Visual Studio 2011 developer preview introduced many great features. These include IDE features such as HTML Editor Enhancements, debugging features, parallel computing improvements, SharePoint development features, etc. You can read the Announcing Visual Studio 11 Developer Preview post from Jason Zander’s WebLog to know more about the newly launched Visual Studio. In this post, I am going to talk about few of the nice features of Visual Studio 2011 developer preview related with ASP.NET.
Server Side Event Handler Generation From Markup
This is really a great addition in Visual Studio 2011 Developer Preview for ASP.NET developers. If you are familiar with WPF and XMAL development in Visual Studio, it should be well known for you, because preview version of Visual Studio supports generation of event handler code from XMAL markup itself. With Visual Studio 2011 developer preview, creating event handlers for ASP.NET controls have become significantly easy. You really don’t need to write the event handler manually or generate the event handler from design view.

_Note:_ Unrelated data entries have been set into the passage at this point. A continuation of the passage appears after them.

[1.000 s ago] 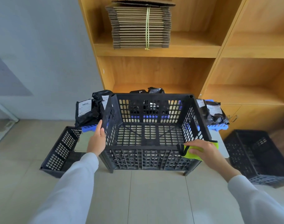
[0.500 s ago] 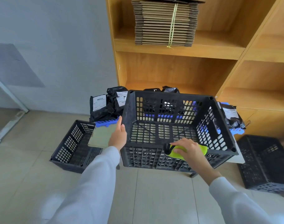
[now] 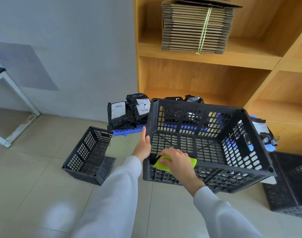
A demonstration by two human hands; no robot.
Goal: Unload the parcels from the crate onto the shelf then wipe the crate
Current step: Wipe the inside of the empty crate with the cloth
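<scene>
**Crate wipe: cloth at near-left corner**

Since the earlier frames the right hand has slid the yellow-green cloth leftward along the crate's near rim, from the right end toward the left corner; the view has swung left too.

Crate: black, slatted, nothing lying inside, tilted with its open top toward the camera. Near rim runs from the left corner by the hands to the lower right corner; rim to the right of the cloth is bare. Whether it stands on the floor or on a support cannot be told.

Surroundings: black parcels with white labels sit on a blue pallet behind and left of the crate; more parcels show through the back wall and past the right wall. Wooden shelf rises behind, carrying a tied stack of flat cardboard. A second black crate stands on the tiled floor to the left, apart from the main one; a third sits close at the right. White frame leg far left.

Grip: left hand lies flat against the crate's left wall, thumb over the rim, fingers straight. Right-hand grip is curled over the cloth, pressing it on the near rim.
</scene>
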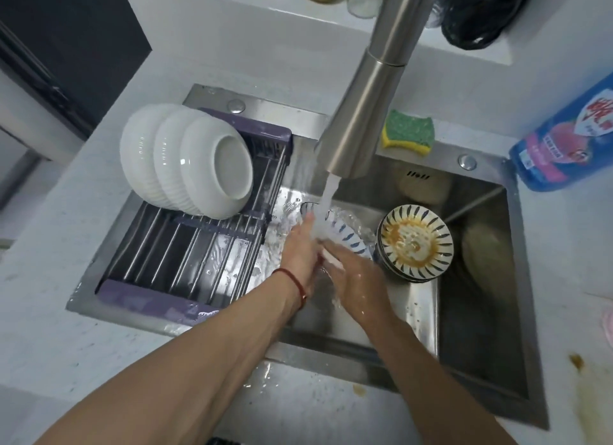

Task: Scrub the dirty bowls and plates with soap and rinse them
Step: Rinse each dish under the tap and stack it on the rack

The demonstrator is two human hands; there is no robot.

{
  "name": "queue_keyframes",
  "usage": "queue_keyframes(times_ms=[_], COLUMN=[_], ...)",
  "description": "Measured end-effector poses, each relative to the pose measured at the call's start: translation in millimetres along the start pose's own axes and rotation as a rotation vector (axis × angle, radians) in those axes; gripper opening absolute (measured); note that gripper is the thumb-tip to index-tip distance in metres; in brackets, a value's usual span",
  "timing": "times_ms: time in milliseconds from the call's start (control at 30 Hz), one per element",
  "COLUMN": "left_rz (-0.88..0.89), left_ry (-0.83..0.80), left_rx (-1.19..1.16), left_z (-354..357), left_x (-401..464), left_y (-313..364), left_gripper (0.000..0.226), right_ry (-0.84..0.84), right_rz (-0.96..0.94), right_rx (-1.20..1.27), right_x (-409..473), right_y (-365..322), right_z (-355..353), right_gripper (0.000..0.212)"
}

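A small blue-striped white dish [348, 237] is tilted under the running water from the steel faucet [365, 112]. My left hand [300, 248] lies flat against its left side, fingers straight and pointing up. My right hand [355, 275] holds its lower edge, fingers curled around the rim. To the right, a stack of striped dishes [414, 242] stands in the sink, the top one smeared with brown sauce. Three clean white bowls [185, 159] lean on the drying rack [185, 255].
The steel sink [481, 312] is sunk into a white counter. A green and yellow sponge [409, 132] lies on the sink's back rim. A blue dish soap bottle [570, 139] stands at the right. Brown stains [577, 361] mark the counter at the lower right.
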State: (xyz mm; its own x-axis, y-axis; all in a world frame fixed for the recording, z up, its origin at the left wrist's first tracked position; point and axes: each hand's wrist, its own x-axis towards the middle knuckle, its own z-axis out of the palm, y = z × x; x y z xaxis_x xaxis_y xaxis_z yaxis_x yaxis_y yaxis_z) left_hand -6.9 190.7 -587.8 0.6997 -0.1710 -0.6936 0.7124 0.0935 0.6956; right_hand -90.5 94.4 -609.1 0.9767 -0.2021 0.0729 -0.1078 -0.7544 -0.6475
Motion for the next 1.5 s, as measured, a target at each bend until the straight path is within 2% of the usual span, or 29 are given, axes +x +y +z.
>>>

In VS 2011 Developer preview, markup intellisense for all ASP.NET server-side events will show you a list of existing handlers and a value called “<Create New Event>”. This means you can attach the event with some existing event handler or select “create New event” to generate a new handler with the right signature in the code-behind file.
If there is no control Id provided, Visual Studio will consider the control id as “Unnamed
” and will generate the event handler as shown below:
If you are wondering about what will happen if there are multiple controls without ids, is Visual Studio going to attach with same event handler? No, it will append an incremental number with event handler name.
Visual Studio will generate Event handler name as <ControlName>_Click
if control id is provided.
Smart Tasks Within the HTML Editor
Along with Design View of ASP.NET, Visual Studio 2011 developer added support to enable smart tasks within HTML Markup.
This helps to configure the controls from HTML Editor, instead of moving around both source and design view every time.
To know more about the above features, please read HTML Editor Smart Tasks and Event Handler Generation (ASP.NET vNext Series) post by ScottGu.
Extract To User Control
This is very handy and quick time saving feature and much required during code refactoring. Consider a situation where you have designed some web pages which are quite large or you have realized that it would have been better to put some part of web page in a user control so that you can use it in multiple places. Yes, manually, this is a big process to create controls, copy – paste code and refer them in page. Well, VS 2011 Developer preview makes this much easier. In source of HTML Editor, you will have an option called “Extract to User Control”. Select the code block in HTML Editor which you want to move as user control and select “Extract to User Control” from context menu.
This will launch “Save As” dialog for user control. Provide the “User Control Name” and click “OK”.
This will automatically create a User Control and the same will be referred to your page automatically.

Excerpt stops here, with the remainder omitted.